## Directions
Repeat the listing that follows character for character, omitting images.

## Collected data
***

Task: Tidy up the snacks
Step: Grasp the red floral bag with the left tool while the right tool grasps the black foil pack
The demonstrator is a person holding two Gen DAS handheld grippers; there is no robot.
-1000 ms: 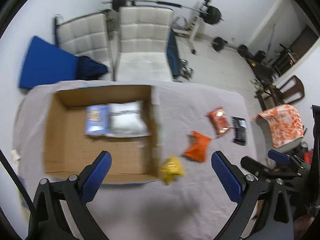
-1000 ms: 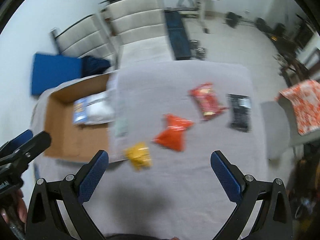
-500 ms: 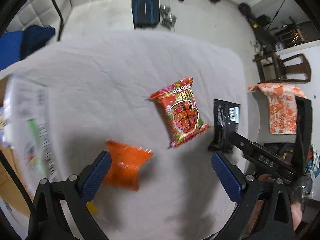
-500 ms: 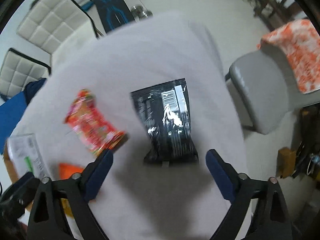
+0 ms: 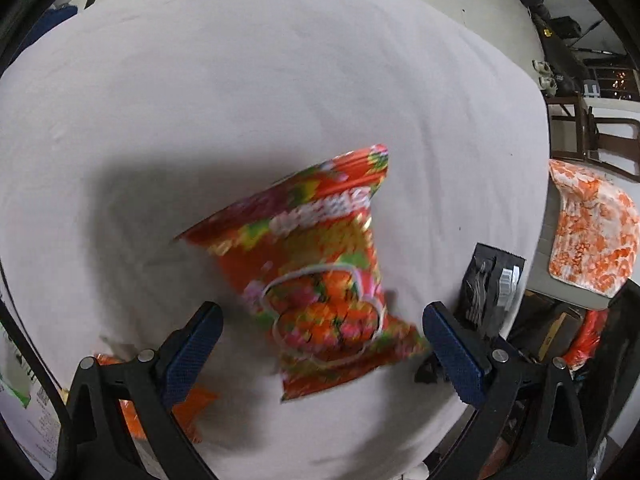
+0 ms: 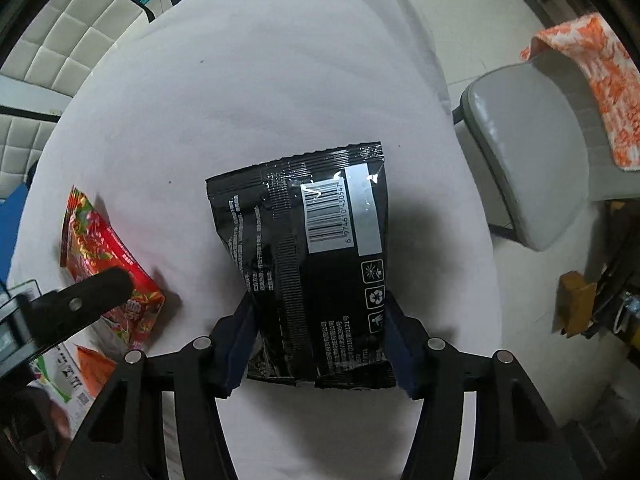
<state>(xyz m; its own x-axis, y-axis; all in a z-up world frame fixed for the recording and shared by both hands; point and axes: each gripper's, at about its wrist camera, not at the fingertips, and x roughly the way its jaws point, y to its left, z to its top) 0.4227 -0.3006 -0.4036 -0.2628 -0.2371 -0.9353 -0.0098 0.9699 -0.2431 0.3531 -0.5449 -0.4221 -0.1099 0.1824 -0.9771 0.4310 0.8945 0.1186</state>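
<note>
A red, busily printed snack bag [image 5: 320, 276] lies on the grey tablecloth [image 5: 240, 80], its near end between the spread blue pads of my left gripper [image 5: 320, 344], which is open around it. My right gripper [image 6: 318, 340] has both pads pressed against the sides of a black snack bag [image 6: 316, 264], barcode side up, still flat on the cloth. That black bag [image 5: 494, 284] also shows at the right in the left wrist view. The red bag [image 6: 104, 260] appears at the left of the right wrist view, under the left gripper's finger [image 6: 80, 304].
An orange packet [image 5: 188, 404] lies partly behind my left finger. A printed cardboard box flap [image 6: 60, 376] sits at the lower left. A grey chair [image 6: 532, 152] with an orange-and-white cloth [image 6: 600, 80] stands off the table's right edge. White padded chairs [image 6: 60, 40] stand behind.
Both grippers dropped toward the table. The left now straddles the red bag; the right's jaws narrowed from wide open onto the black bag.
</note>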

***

## Exercise response
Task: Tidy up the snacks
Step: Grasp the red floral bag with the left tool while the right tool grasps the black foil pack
The demonstrator is a person holding two Gen DAS handheld grippers; there is no robot.
-1000 ms: 
-1000 ms: 
-500 ms: 
-500 ms: 
+0 ms: 
+0 ms: 
<state>(xyz m; its own x-axis, y-axis; all in a z-up world frame fixed for the recording and shared by both hands; point and axes: each gripper's, at about its wrist camera, not at the fingertips, and x roughly the way its jaws point, y to its left, z to its top) 0.4227 -0.3006 -0.4036 -0.2628 -0.2371 -0.9353 -0.0098 0.9699 -0.2431 0.3531 -0.5449 -0.4221 -0.1099 0.1824 -0.9771 0.4310 0.8945 0.1186</state>
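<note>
A red, busily printed snack bag [image 5: 320, 276] lies on the grey tablecloth [image 5: 240, 80], its near end between the spread blue pads of my left gripper [image 5: 320, 344], which is open around it. My right gripper [image 6: 318, 340] has both pads pressed against the sides of a black snack bag [image 6: 316, 264], barcode side up, still flat on the cloth. That black bag [image 5: 494, 284] also shows at the right in the left wrist view. The red bag [image 6: 104, 260] appears at the left of the right wrist view, under the left gripper's finger [image 6: 80, 304].
An orange packet [image 5: 188, 404] lies partly behind my left finger. A printed cardboard box flap [image 6: 60, 376] sits at the lower left. A grey chair [image 6: 532, 152] with an orange-and-white cloth [image 6: 600, 80] stands off the table's right edge. White padded chairs [image 6: 60, 40] stand behind.
Both grippers dropped toward the table. The left now straddles the red bag; the right's jaws narrowed from wide open onto the black bag.
</note>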

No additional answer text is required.